Und dann ist da natürlich noch der Geissenpeter (Quirin Agrippi, 14) – heute würde man ihn wohl als Verdingbub einstufen. Die Eltern völlig verarmt, das Brot wie das Leben buchstäblich immer steinhart, muss der Bub den Familienunterhalt verdienen. In diesen Filmszenen spürt der Zuschauer die soziale Ungleichheit, die Volpe und Gsponer versuchen dem kindlichen Publikum zu vermitteln.
Hier ist einiges an Rauheit dem Schnitt zum Opfer gefallen
Und man wird trotzdem das Gefühl nicht los: Hier ist einiges an Rauheit dem Schnitt zum Opfer gefallen. Denn dieser Film muss Gewinn abwerfen, das Budget von rund acht Millionen Franken sieht eine ausgeklügelte Marketingstrategie vor. Es ist ein Familienstreifen - da will auch die Fünfjährige mit ihren älteren Geschwistern ins Kino. So ist der Hunger der Bergbevölkerung dann doch nicht so schlimm und eine gemetzgete Geiss, die der Öhi auf den Tisch knallt, praktisch blutleer.
Clara wird zur Porzellanprinzessin im goldenen Käfig
Gut getan hätte die Realität diesem modern sein wollenden Heidi allemal. Denn kaum wird es von der rücksichtslosen Tante ins Moloch Frankfurt verkauft, werden die Figuren zu Karikaturen und Heidis neue Freundin Clara buchstäblich zur Porzellanprinzessin im goldenen Käfig. Das Fräulein Rottenmaier scheint ob der Strenge ihrer zurückgebundenen Haare kaum eine Mimik zu verziehen. Un der Zuschauer wartet geduldig, bis Heidi an der «Maladie Suisse» erkrankt.
Da hätte man sich einen Bruch mit diesem Kitsch gewünscht
Das aufgeweckte Mädchen ist also plötzlich traurig. Es ist zwar Vollwaise, wurde Zeit ihre Lebens herumgeschoben und vernachlässigt, aber erst wenn es die Berge nicht mehr erblickt und Schuhe tragen muss, wird es von der Melancholie übermannt. Seriously? Da hätte man sich von Petra Volpe einen Bruch mit diesem verklärten Kitsch gewünscht.

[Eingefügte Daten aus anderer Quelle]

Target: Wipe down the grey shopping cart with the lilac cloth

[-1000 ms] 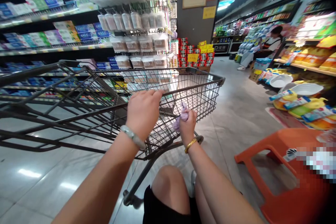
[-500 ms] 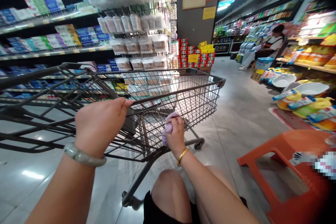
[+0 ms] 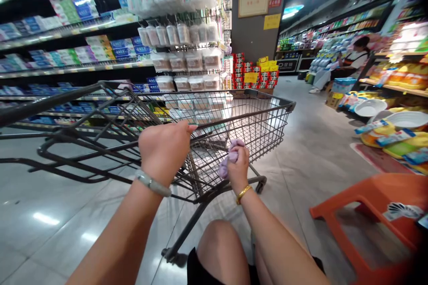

Barfuss rennend zurück zur Fröhlichkeit
Das Mädchen darf also wieder zum Öhi auf den Berg, findet barfuss rennend zurück zur Fröhlichkeit und heilt dann, beim Besuch ihrer kranken Freundin, diese sogar vom Rollstuhl. Soweit, so bekannt und schon tausendfach gesehen.
Die Macher schaffen es zu Schluss dann trotzdem noch, diesen veralteten Stoff ins heutige Jahrhundert zu verpflanzen: Denn dieses Heidi hat in Frankfurt lesen gelernt und will jetzt, selbstständig und fast schon etwas emanzipiert, Schriftstellerin werden. Es hat das Leben vor sich und glaubt daran, dass es bald zu einer starken Frau werden darf. Einer mit Willen und Willensstärke – und wohl noch mehr Fröhlichkeit.